> Exercise directions:
Write all of the entries out again exactly, but not the images.
—————
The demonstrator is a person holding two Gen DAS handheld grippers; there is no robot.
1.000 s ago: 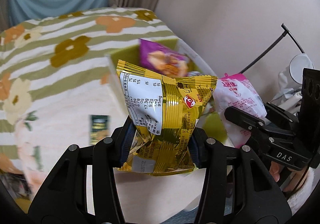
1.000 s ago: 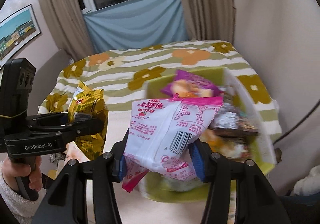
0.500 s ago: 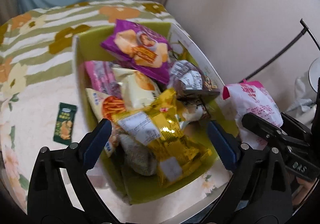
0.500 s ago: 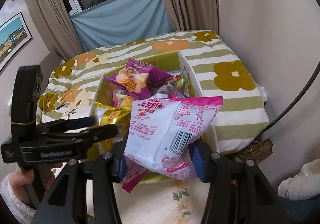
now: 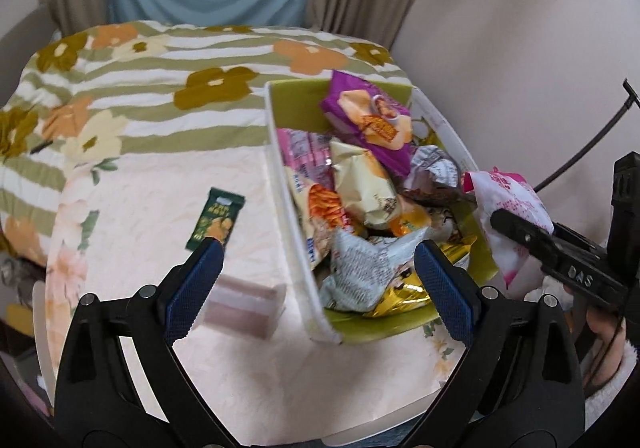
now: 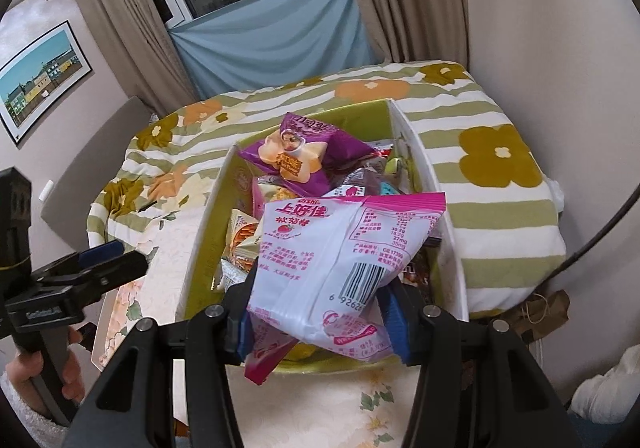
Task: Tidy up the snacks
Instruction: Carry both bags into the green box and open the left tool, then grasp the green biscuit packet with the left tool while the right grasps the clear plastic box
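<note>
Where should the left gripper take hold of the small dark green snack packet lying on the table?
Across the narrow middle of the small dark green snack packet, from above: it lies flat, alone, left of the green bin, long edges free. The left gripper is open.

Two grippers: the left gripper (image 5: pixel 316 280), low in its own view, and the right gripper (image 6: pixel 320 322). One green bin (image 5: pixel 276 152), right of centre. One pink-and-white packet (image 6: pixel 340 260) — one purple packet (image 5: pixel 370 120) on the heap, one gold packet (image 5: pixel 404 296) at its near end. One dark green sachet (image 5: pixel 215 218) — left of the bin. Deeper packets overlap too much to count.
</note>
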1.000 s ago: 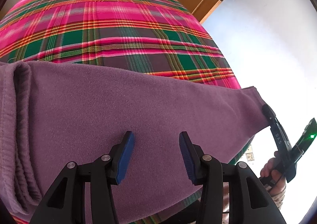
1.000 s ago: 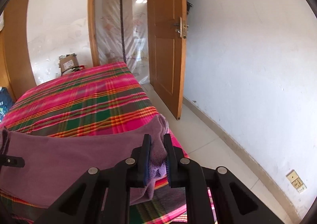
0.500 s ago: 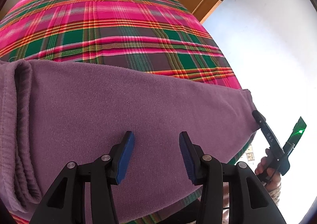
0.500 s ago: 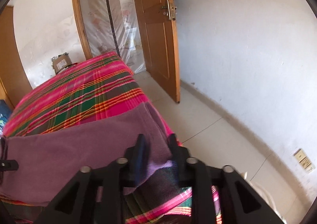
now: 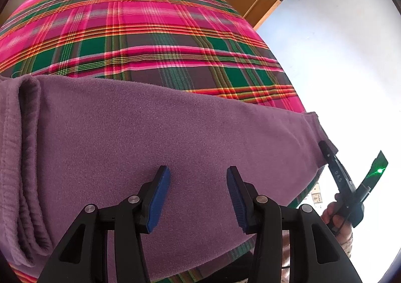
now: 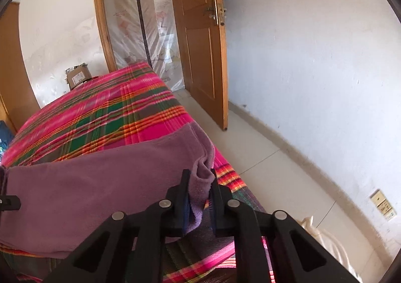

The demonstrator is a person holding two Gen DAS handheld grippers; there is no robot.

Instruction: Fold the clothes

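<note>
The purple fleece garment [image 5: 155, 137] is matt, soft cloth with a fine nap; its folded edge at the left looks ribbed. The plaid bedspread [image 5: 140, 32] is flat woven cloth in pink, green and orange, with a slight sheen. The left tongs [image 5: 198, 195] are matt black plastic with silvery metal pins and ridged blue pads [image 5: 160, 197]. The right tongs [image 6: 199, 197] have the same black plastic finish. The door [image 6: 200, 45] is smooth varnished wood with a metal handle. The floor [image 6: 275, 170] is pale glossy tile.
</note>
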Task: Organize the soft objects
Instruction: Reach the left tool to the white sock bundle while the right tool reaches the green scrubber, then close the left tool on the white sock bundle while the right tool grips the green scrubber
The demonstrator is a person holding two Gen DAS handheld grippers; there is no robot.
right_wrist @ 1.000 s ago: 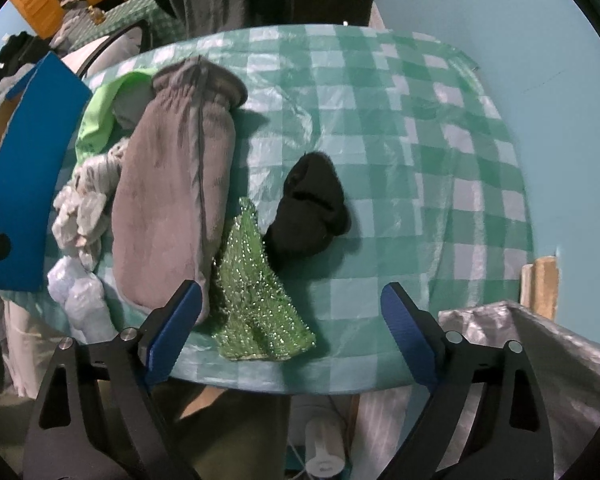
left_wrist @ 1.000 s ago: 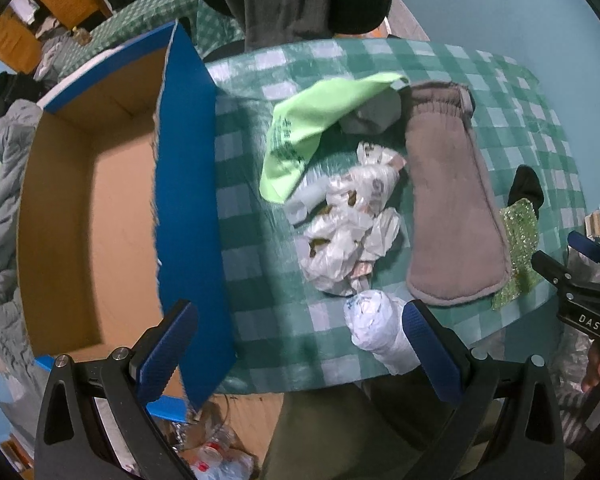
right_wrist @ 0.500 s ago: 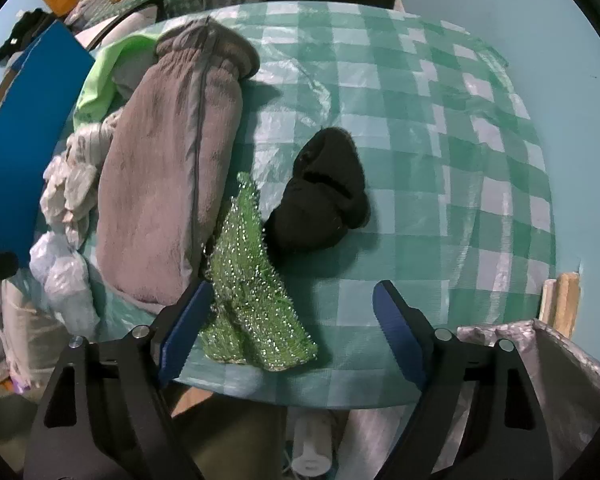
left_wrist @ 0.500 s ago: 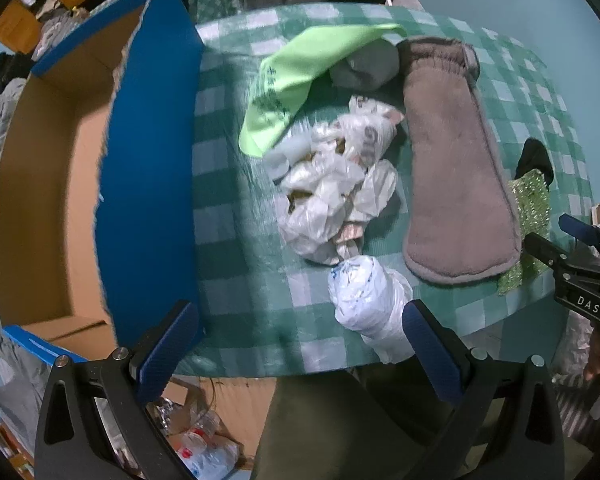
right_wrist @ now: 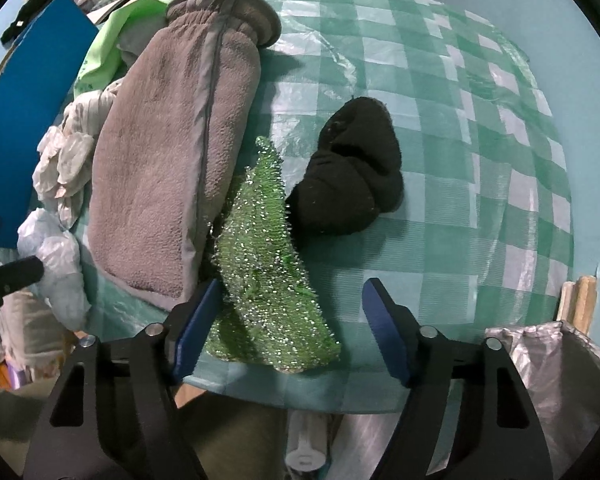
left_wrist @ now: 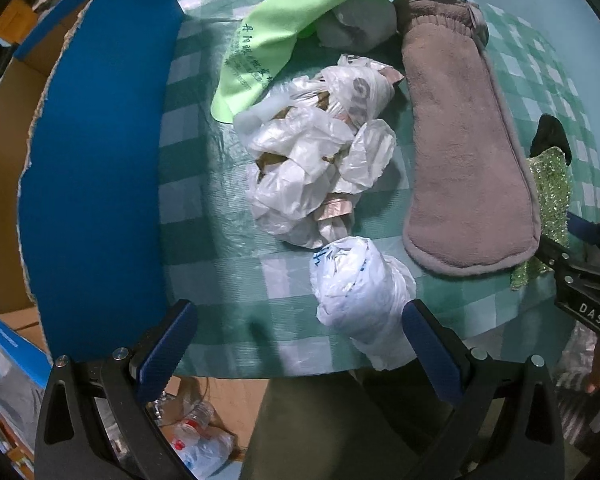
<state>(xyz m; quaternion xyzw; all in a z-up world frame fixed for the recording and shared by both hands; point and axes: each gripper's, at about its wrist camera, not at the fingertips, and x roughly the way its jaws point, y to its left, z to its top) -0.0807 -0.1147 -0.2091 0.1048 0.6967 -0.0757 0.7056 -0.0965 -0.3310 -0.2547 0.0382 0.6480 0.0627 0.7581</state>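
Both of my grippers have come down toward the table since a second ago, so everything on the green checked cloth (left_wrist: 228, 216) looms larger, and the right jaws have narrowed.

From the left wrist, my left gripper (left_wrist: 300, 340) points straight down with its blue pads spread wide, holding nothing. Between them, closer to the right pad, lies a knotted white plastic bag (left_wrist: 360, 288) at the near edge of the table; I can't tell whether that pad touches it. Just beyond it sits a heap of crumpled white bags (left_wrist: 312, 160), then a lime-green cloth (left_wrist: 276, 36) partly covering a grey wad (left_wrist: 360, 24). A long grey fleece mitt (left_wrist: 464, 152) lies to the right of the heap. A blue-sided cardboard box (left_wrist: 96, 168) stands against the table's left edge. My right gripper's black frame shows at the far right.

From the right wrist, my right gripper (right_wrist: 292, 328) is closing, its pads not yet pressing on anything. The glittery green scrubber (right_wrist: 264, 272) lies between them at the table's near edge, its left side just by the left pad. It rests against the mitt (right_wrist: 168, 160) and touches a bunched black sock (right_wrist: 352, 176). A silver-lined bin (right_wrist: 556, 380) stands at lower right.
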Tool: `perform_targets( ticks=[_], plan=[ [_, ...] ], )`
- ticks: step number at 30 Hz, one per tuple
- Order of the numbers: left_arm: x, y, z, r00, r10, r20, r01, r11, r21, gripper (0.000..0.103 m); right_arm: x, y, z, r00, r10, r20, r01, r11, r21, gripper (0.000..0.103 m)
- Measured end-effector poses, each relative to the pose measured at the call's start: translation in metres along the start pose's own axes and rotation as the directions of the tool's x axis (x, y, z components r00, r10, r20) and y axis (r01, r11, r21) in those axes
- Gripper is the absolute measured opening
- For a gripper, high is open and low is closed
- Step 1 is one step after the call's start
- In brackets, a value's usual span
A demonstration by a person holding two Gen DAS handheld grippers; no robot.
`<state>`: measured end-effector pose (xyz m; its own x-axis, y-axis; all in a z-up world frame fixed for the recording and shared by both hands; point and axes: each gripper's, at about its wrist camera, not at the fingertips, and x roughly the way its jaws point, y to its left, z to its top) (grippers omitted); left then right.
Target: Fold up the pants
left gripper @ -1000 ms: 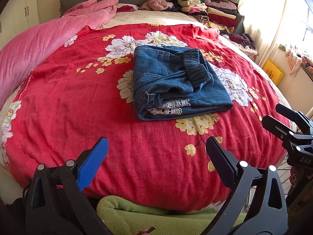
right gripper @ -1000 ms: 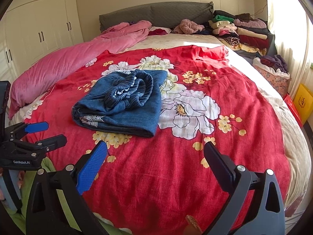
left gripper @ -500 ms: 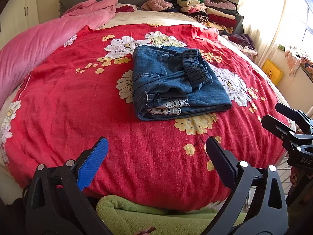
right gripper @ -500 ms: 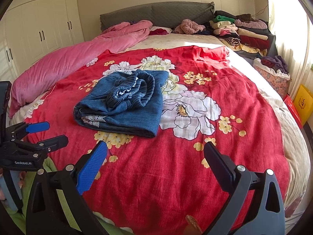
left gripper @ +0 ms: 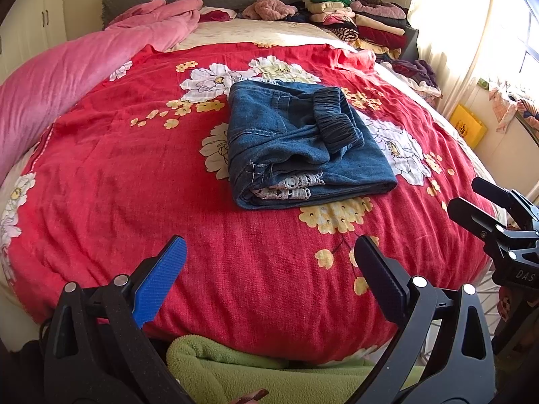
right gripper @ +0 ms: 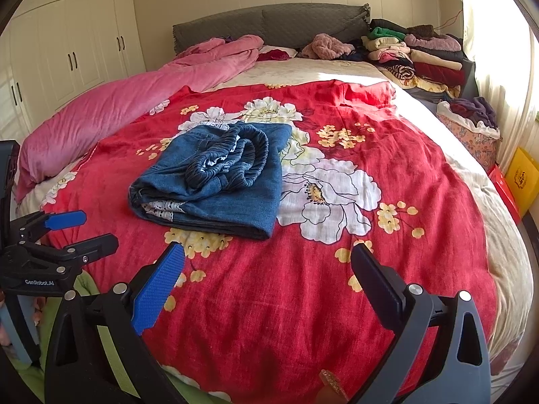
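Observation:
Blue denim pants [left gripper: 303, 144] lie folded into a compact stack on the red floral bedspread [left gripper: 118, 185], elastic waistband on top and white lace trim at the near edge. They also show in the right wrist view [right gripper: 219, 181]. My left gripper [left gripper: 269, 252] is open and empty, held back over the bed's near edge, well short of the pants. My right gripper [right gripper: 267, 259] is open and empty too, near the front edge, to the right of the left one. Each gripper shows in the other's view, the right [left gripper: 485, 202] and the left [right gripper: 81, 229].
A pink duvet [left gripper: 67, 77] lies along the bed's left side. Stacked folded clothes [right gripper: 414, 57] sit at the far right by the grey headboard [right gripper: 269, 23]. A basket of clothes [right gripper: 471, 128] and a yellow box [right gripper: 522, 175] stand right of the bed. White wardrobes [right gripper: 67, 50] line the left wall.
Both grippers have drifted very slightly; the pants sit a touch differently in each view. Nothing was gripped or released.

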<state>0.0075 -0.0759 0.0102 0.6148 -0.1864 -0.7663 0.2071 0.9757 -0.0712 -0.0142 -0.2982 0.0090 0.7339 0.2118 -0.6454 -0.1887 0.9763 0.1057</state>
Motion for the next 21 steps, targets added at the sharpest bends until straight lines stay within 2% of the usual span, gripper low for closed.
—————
> Output of the exercise:
The demonstrator is a person holding two Gen DAS handheld grippers; there is no robot.
1.000 s ago: 
1.000 s ago: 
0.500 s ago: 
0.500 s ago: 
now: 
now: 
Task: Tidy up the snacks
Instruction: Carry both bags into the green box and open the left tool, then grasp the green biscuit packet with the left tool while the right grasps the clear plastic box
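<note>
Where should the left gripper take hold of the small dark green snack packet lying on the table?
Across the narrow middle of the small dark green snack packet, from above: it lies flat, alone, left of the green bin, long edges free. The left gripper is open.

Two grippers: the left gripper (image 5: pixel 316 280), low in its own view, and the right gripper (image 6: pixel 320 322). One green bin (image 5: pixel 276 152), right of centre. One pink-and-white packet (image 6: pixel 340 260) — one purple packet (image 5: pixel 370 120) on the heap, one gold packet (image 5: pixel 404 296) at its near end. One dark green sachet (image 5: pixel 215 218) — left of the bin. Deeper packets overlap too much to count.
</note>
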1.000 s ago: 
1.000 s ago: 
0.500 s ago: 
0.500 s ago: 
now: 
now: 

The demonstrator is a person holding two Gen DAS handheld grippers; there is no robot.

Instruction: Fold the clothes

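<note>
The purple fleece garment [image 5: 155, 137] is matt, soft cloth with a fine nap; its folded edge at the left looks ribbed. The plaid bedspread [image 5: 140, 32] is flat woven cloth in pink, green and orange, with a slight sheen. The left tongs [image 5: 198, 195] are matt black plastic with silvery metal pins and ridged blue pads [image 5: 160, 197]. The right tongs [image 6: 199, 197] have the same black plastic finish. The door [image 6: 200, 45] is smooth varnished wood with a metal handle. The floor [image 6: 275, 170] is pale glossy tile.
</note>
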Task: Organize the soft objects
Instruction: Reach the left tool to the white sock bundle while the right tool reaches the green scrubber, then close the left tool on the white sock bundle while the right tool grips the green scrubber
The demonstrator is a person holding two Gen DAS handheld grippers; there is no robot.
right_wrist @ 1.000 s ago: 
left_wrist @ 1.000 s ago: 
right_wrist @ 0.500 s ago: 
left_wrist @ 0.500 s ago: 
right_wrist @ now: 
left_wrist @ now: 
<state>(xyz m; quaternion xyzw; all in a z-up world frame fixed for the recording and shared by both hands; point and axes: each gripper's, at about its wrist camera, not at the fingertips, and x roughly the way its jaws point, y to its left, z to its top) -0.0807 -0.1147 -0.2091 0.1048 0.6967 -0.0757 0.7056 -0.0965 -0.3310 -0.2547 0.0382 0.6480 0.0627 0.7581</state>
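Both of my grippers have come down toward the table since a second ago, so everything on the green checked cloth (left_wrist: 228, 216) looms larger, and the right jaws have narrowed.

From the left wrist, my left gripper (left_wrist: 300, 340) points straight down with its blue pads spread wide, holding nothing. Between them, closer to the right pad, lies a knotted white plastic bag (left_wrist: 360, 288) at the near edge of the table; I can't tell whether that pad touches it. Just beyond it sits a heap of crumpled white bags (left_wrist: 312, 160), then a lime-green cloth (left_wrist: 276, 36) partly covering a grey wad (left_wrist: 360, 24). A long grey fleece mitt (left_wrist: 464, 152) lies to the right of the heap. A blue-sided cardboard box (left_wrist: 96, 168) stands against the table's left edge. My right gripper's black frame shows at the far right.

From the right wrist, my right gripper (right_wrist: 292, 328) is closing, its pads not yet pressing on anything. The glittery green scrubber (right_wrist: 264, 272) lies between them at the table's near edge, its left side just by the left pad. It rests against the mitt (right_wrist: 168, 160) and touches a bunched black sock (right_wrist: 352, 176). A silver-lined bin (right_wrist: 556, 380) stands at lower right.
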Tool: `perform_targets( ticks=[_], plan=[ [_, ...] ], )`
- ticks: step number at 30 Hz, one per tuple
- Order of the numbers: left_arm: x, y, z, r00, r10, r20, r01, r11, r21, gripper (0.000..0.103 m); right_arm: x, y, z, r00, r10, r20, r01, r11, r21, gripper (0.000..0.103 m)
- Measured end-effector poses, each relative to the pose measured at the call's start: translation in metres along the start pose's own axes and rotation as the directions of the tool's x axis (x, y, z components r00, r10, r20) and y axis (r01, r11, r21) in those axes
- Gripper is the absolute measured opening
- For a gripper, high is open and low is closed
- Step 1 is one step after the call's start
- In brackets, a value's usual span
A demonstration by a person holding two Gen DAS handheld grippers; no robot.
`<state>`: measured end-effector pose (xyz m; its own x-axis, y-axis; all in a z-up world frame fixed for the recording and shared by both hands; point and axes: each gripper's, at about its wrist camera, not at the fingertips, and x roughly the way its jaws point, y to its left, z to its top) (grippers omitted); left then right.
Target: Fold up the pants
left gripper @ -1000 ms: 
right gripper @ -1000 ms: 
left gripper @ -500 ms: 
right gripper @ -500 ms: 
left gripper @ +0 ms: 
right gripper @ +0 ms: 
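Observation:
Blue denim pants [left gripper: 303, 144] lie folded into a compact stack on the red floral bedspread [left gripper: 118, 185], elastic waistband on top and white lace trim at the near edge. They also show in the right wrist view [right gripper: 219, 181]. My left gripper [left gripper: 269, 252] is open and empty, held back over the bed's near edge, well short of the pants. My right gripper [right gripper: 267, 259] is open and empty too, near the front edge, to the right of the left one. Each gripper shows in the other's view, the right [left gripper: 485, 202] and the left [right gripper: 81, 229].
A pink duvet [left gripper: 67, 77] lies along the bed's left side. Stacked folded clothes [right gripper: 414, 57] sit at the far right by the grey headboard [right gripper: 269, 23]. A basket of clothes [right gripper: 471, 128] and a yellow box [right gripper: 522, 175] stand right of the bed. White wardrobes [right gripper: 67, 50] line the left wall.
Both grippers have drifted very slightly; the pants sit a touch differently in each view. Nothing was gripped or released.
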
<state>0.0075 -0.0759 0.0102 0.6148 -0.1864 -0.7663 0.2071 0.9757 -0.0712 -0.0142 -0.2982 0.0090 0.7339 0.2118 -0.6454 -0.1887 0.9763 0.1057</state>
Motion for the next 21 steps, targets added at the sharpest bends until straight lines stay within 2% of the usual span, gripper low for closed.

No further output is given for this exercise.